Investigadores del Centro de Investigación en Alimentación y Desarrollo (CIAD) han identificado en los frijoles compuestos como flavonoides, taninos y péptidos, relacionados con procesos que pueden favorecer la salud cardiovascular.
Las Guías Alimentarias Saludables y Sostenibles para la Población Mexicana, elaboradas por la Secretaría de Salud, el Instituto Nacional de Salud Pública y UNICEF, recomiendan consumir entre media taza y una taza diaria de frijoles como parte de una alimentación equilibrada.
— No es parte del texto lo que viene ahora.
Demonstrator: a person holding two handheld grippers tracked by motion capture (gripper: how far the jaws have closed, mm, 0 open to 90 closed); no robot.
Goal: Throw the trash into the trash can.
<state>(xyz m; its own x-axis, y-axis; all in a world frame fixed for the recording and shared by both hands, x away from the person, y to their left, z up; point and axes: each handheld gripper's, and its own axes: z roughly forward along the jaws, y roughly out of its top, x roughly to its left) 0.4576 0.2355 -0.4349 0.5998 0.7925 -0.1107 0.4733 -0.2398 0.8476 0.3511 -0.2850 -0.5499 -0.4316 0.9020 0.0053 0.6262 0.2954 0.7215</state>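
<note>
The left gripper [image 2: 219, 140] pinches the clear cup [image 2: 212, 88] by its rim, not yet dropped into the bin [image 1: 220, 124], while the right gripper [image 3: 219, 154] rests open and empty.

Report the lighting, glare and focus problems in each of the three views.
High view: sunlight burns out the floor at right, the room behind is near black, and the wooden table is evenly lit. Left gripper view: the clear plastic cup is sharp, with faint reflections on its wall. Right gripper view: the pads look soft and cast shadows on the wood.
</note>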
Entre las preparaciones tradicionales recomendadas se encuentran las enfrijoladas, tlacoyos, molletes, sopas con leguminosas y combinaciones con verduras como nopales.
Un ensayo clínico publicado en la revista Nutrients comparó los efectos del consumo de frijoles negros, trigo integral y arroz blanco en la respuesta vascular. Los resultados señalaron diferencias en la respuesta de presión arterial entre los alimentos evaluados, con un comportamiento favorable asociado al consumo de frijoles negros frente al arroz blanco.
También señalaron que la forma de preparación influye en el aprovechamiento de sus nutrientes. Recomendaron preferir métodos como cocción en agua, vapor, caldos o preparaciones empapeladas, en lugar de opciones fritas, capeadas o empanizadas que incrementan el contenido de grasa.
El CIAD recomendó remojar los frijoles durante varias horas antes de cocinarlos, ya sea durante la noche o por al menos dos horas, y desechar el agua utilizada en ese proceso para reducir compuestos que pueden dificultar la absorción de minerales y provocar molestias digestivas.